Sir Alexander Gollan (1840 – 5 May 1902) was a British diplomat who served 40 years in the consular service, ending as British Consul-General for Cuba 1892–1898.

==Career==
Gollam was appointed British Vice-Consul at Pernambuco, Brazil, in 1856. He was in charge of the consulate at Rio Grande do Sul 1862–1865, then moved to Chile where he served at Coquimbo and Valparaíso. In 1876 he was appointed Consul for Nicaragua. After further service in Brazil, he was in 1885 transferred to the Philippines, where he stayed for seven years. From 1892 until November 1898 he was Consul-General in the Island of Cuba.
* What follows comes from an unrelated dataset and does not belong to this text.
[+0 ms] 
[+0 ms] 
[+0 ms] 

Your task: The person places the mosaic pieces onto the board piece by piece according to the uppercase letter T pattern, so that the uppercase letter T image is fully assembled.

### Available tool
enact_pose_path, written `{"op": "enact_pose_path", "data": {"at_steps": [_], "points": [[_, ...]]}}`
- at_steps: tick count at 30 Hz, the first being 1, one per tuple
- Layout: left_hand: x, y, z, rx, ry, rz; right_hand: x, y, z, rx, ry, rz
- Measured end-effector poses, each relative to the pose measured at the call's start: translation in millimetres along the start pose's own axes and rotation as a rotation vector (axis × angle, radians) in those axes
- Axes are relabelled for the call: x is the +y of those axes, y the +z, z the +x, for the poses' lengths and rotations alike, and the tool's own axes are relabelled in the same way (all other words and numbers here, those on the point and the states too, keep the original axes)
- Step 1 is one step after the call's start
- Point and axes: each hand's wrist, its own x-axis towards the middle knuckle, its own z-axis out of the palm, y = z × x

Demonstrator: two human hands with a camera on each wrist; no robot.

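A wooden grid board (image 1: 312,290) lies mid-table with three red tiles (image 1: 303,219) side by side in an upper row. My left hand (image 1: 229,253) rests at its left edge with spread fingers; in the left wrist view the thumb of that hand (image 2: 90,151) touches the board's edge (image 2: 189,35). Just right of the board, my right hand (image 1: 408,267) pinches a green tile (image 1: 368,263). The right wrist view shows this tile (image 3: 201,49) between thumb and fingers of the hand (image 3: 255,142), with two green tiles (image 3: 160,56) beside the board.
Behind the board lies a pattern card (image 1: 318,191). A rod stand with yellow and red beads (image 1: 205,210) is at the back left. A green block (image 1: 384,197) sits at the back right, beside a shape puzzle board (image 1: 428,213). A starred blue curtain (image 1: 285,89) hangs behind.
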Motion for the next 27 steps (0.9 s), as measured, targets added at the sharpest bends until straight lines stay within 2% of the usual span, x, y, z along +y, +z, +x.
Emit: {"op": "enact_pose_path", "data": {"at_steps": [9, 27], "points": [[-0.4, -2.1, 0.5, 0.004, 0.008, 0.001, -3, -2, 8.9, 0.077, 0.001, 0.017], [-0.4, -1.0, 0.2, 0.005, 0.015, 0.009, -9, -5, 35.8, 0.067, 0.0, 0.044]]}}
He received the 1897 Jubilee Medal and was appointed a Knight Commander of the Order of St Michael and St George (KCMG) in the May 1898 Birthday Honours list.

While in Pernambuco, he was in the late 1850s awarded the Royal Humane Society´s silver medal for saving a life.

He died in London on 5 May 1902.

==Family==
Gollan married, in 1865, Leonidia Cordeira, daughter of D. R. Cordeiro, of Rio Grand do Sul. Sir Henry Cowper Gollan (1868-1949) was a son.